(Entries taken from a collection)
----

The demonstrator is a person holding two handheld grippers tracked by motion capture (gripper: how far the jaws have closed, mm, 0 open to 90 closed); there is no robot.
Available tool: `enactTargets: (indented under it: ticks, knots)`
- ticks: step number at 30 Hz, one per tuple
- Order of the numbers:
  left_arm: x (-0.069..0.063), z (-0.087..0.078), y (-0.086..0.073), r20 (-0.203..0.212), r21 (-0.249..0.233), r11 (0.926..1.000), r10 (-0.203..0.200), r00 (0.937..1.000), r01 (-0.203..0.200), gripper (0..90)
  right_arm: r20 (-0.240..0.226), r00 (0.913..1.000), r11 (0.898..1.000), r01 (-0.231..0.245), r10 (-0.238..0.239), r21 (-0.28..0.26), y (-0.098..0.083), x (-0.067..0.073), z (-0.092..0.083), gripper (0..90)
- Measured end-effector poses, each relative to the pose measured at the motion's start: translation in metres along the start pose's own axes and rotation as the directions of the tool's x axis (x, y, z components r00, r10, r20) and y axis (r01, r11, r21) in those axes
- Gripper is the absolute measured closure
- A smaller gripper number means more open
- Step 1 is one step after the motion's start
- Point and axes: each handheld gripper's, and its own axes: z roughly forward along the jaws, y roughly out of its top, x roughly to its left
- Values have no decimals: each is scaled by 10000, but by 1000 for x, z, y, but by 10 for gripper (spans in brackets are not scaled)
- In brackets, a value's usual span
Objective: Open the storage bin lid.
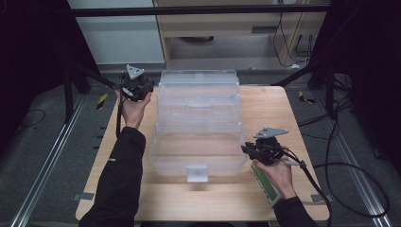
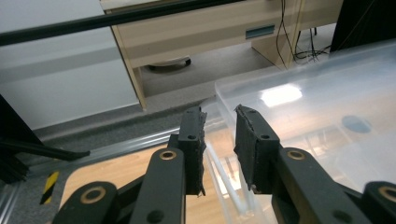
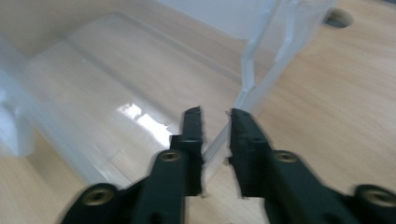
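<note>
**Both hand-held grippers at the clear box's edges**

Your left hand-held gripper (image 1: 142,88) sits at the far left corner of the clear plastic box (image 1: 198,123). Its jaws stand apart around the rim of the top tier; whether the pads touch it, you cannot tell. The box stands tiered open in the middle of the wooden surface (image 1: 269,109). Your right hand-held gripper (image 1: 250,150) is at the near right corner, jaws straddling the side wall with a narrow gap, not visibly clamped.
</note>
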Motion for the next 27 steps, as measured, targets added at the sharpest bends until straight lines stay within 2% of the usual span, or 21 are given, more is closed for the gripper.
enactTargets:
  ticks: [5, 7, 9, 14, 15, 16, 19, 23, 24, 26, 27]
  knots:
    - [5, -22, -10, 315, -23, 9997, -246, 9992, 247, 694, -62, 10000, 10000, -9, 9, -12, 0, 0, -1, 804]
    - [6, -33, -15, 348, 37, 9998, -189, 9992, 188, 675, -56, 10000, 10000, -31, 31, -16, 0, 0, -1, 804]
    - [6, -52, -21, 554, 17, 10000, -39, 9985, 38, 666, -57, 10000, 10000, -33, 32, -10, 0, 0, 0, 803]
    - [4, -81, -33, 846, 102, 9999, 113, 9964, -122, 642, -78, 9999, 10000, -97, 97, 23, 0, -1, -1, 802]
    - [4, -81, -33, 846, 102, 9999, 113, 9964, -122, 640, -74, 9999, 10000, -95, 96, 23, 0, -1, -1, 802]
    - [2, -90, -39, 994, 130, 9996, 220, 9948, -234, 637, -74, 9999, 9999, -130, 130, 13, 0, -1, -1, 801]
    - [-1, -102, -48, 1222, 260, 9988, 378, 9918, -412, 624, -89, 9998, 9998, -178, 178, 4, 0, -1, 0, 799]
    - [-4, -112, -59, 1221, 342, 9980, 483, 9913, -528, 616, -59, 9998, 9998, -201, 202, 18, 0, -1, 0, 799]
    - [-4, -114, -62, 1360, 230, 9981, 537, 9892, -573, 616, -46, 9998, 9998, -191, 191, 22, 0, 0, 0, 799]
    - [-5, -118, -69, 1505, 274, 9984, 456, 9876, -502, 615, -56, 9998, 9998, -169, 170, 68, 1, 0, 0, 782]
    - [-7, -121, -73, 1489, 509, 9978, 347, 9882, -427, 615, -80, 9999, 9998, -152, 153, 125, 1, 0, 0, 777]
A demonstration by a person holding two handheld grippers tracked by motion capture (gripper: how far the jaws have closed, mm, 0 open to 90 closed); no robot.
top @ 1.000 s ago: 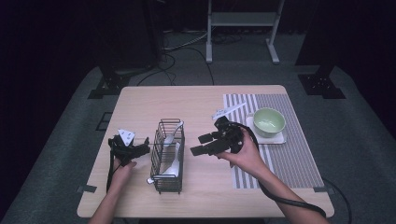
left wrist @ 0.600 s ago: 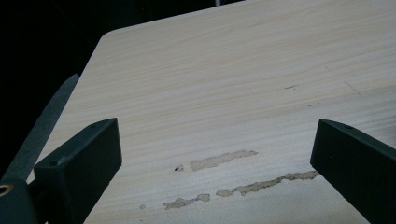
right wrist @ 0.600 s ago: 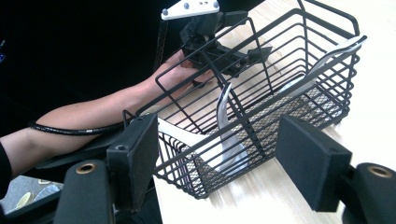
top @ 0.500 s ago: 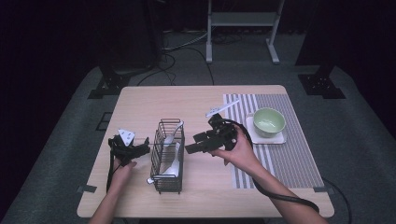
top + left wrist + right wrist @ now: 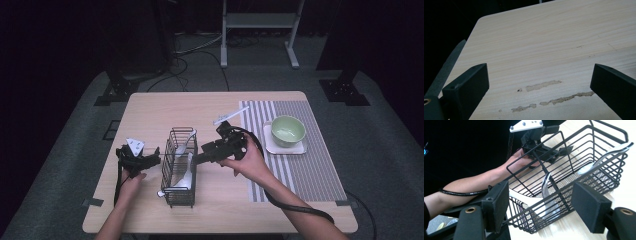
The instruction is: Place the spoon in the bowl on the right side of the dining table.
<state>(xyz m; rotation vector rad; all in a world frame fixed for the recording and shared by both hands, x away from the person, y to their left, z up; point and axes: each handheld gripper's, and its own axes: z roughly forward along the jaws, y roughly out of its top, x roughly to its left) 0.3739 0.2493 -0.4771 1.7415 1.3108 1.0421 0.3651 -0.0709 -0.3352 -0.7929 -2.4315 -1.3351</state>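
A pale rectangular wooden table [image 5: 165, 107] stands on grey carpeted floor [image 5: 385, 130] in a dark room. Beyond it are a white metal frame stand [image 5: 256, 22], black floor-stand feet [image 5: 344, 92] and loose cables [image 5: 197, 47].

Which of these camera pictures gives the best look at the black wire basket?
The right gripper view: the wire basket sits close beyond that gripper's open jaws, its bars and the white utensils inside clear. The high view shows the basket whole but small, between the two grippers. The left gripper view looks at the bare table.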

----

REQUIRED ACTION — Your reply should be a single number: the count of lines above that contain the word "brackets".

RESULT OF THIS EXERCISE — 2